The attack was made in a way that took advantage of an unverified Vault Contract that the BaseBrosFi team used to control the Strategy Contract functions. This breach gave them access to the funds, and they were able to “retire” all Strategy Contracts, thus depleting various pools associated with BaseBrosFi in a matter of minutes.

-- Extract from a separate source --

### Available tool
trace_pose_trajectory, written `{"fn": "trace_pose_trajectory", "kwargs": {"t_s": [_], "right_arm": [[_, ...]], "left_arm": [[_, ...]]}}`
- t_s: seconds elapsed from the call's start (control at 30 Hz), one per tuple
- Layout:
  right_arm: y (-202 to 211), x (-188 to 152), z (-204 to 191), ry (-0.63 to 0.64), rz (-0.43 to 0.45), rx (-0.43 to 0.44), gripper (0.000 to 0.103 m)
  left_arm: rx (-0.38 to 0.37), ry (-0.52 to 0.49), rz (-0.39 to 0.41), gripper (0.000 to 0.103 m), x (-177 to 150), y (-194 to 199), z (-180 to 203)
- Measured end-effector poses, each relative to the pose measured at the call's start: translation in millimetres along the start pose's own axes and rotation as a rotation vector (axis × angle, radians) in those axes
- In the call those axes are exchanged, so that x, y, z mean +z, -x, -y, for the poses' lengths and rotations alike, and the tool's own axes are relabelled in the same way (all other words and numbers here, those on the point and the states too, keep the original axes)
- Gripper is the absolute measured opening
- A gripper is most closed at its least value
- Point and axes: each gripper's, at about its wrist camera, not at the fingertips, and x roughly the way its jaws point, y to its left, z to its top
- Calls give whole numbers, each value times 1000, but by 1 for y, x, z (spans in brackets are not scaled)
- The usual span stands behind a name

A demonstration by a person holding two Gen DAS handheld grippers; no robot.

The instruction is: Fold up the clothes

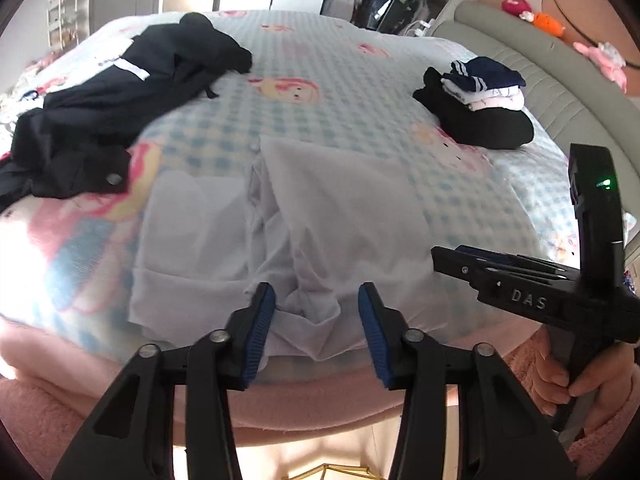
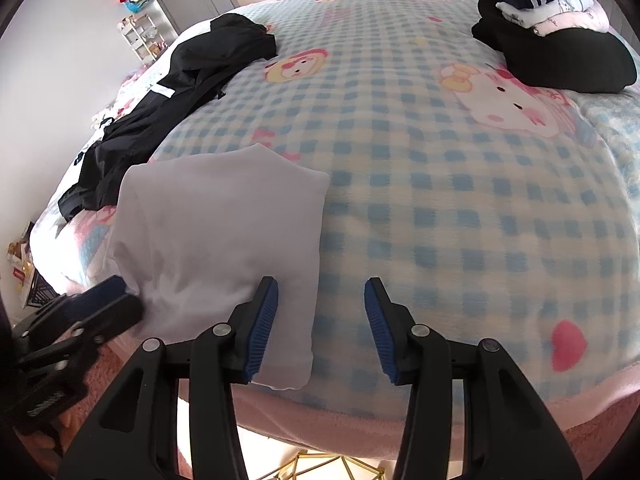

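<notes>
I count one pale garment on the blanket before me. One loose black heap of clothes lies at ten o'clock. One folded stack sits at two o'clock, its layers too bunched to number. I hold two tongs: left gripper, right gripper.

"DAS" on right gripper
</notes>
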Motion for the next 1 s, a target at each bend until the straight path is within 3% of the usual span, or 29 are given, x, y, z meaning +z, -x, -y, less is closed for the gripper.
{"fn": "trace_pose_trajectory", "kwargs": {"t_s": [0.07, 0.43, 0.5, 0.53, 0.57, 0.6, 0.63, 0.8, 0.97, 1.0], "right_arm": [[1, -1, -1, 10, 0, -4, 46], [6, 2, 10, -44, 42, -20, 47], [-1, 1, 10, -41, 12, -23, 47], [-3, 0, 8, -31, 5, -30, 47], [-5, -1, 7, -22, 0, -35, 47], [-4, -1, 6, -18, 4, -34, 47], [-4, -2, 5, -13, 8, -33, 47], [-6, -1, 8, -27, -5, -19, 47], [-6, -2, 5, -22, -4, -24, 47], [-6, -2, 5, -23, -5, -25, 47]], "left_arm": [[15, 10, -17, 8, 0, -6, -2], [13, 177, 62, 3, -2, 29, -47], [9, 205, 70, 4, -1, 29, -53], [-39, 231, 58, 10, 0, 26, -57], [-98, 258, 43, 31, 0, 23, -61], [-157, 284, 28, 45, 0, 20, -64], [-163, 278, 27, 58, 1, 18, -63], [-157, 232, 13, 57, 5, 4, -51], [-105, 187, -12, 55, 10, -14, -40], [-93, 188, -15, 44, 11, -17, -39]]}}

In a case of misidentification, the Seamless protocol was thought to be among the affected projects due to the contract titles being quite similar. Chain Audits denied being involved in the creation or deployment of the unverified contracts that executed the exploit, as the contracts deployed after their audit had not been presented to them for review.
Delta Prime Faces $6M Crypto Hack
Yet another serious incident occurred in the crypto space when Delta Prime, a DeFi platform, was hit with a cybercriminal hack that led to a theft of over $6 million of their digital assets. The deFi platform first announced that it lost around $4.5 million.
Onchain security platform Cyvers flagged the situation, posting alerts about suspicious transactions tied to DeltaPrimeDefi on the Arbitrum chain. The platform’s admin certainly lost control of their private key, which allowed an unknown attacker to drain liquidity pools DPUSDC, DPARB, and DPBTCb.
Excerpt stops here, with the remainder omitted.